Essa grande ofensiva contra o voto popular, somada aos efeitos deletérios de uma Lava Jato de cunho estridente e partidarizado, embora tenha mirado contra o PT e as esquerdas, acabou acertando em cheio a democracia brasileira, a atividade política como um todo e a legitimidade do sistema de representação.
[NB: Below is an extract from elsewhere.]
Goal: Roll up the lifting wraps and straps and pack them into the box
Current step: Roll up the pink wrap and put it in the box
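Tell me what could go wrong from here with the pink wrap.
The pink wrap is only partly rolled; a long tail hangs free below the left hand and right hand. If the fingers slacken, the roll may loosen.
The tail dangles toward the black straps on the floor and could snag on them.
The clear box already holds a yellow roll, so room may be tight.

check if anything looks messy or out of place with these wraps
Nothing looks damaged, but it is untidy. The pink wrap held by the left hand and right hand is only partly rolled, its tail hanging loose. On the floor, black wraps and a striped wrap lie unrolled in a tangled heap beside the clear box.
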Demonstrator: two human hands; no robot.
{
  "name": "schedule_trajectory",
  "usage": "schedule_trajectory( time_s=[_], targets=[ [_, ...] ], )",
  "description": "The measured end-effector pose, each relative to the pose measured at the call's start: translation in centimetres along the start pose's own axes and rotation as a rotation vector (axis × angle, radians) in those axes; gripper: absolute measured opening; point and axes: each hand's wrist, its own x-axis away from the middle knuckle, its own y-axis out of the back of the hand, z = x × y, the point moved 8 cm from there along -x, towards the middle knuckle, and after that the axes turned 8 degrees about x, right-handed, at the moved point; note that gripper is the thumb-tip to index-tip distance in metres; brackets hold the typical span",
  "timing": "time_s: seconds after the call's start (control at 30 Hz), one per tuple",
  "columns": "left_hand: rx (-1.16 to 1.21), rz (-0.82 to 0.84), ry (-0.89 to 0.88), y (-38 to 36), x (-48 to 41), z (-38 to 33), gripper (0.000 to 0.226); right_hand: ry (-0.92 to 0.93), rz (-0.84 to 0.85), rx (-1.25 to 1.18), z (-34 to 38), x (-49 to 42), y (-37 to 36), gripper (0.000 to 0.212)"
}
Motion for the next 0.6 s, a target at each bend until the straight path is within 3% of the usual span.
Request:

Com efeito, o golpe dado explicitamente para “estancar a sangria” e tentar proteger a quadrilha liderada por Temer, mergulhou o país na maior crise política de sua história. Hoje, as instituições democráticas estão sem nenhuma credibilidade e legitimidade, a começar pela Presidência, ancorada em menos de 5% de aprovação popular. Há uma descrença gravíssima e generalizada na política, equiparada a uma atividade criminosa. Há até aqueles, crescentes em número, que apregoam a volta das ditaduras como solução para os problemas vividos pelo país.
O fato concreto é que a democracia brasileira foi muito fragilizada pelo golpe e hoje convive com um Estado de Exceção que reprime estudantes, trabalhadores, professores, camponeses e todos aqueles que se atrevem a se insurgir contra a agenda ultraneoliberal que o governo ilegítimo, sem voto, impinge ao Brasil. Na realidade, o sistema de tomada de decisões já foi transferido das instituições baseadas no voto popular para um conglomerado formado pelo poder Judiciário, a mídia oligopolizada e os setores hegemônicos do “mercado”, particularmente o sistema financeiro nacional e internacional.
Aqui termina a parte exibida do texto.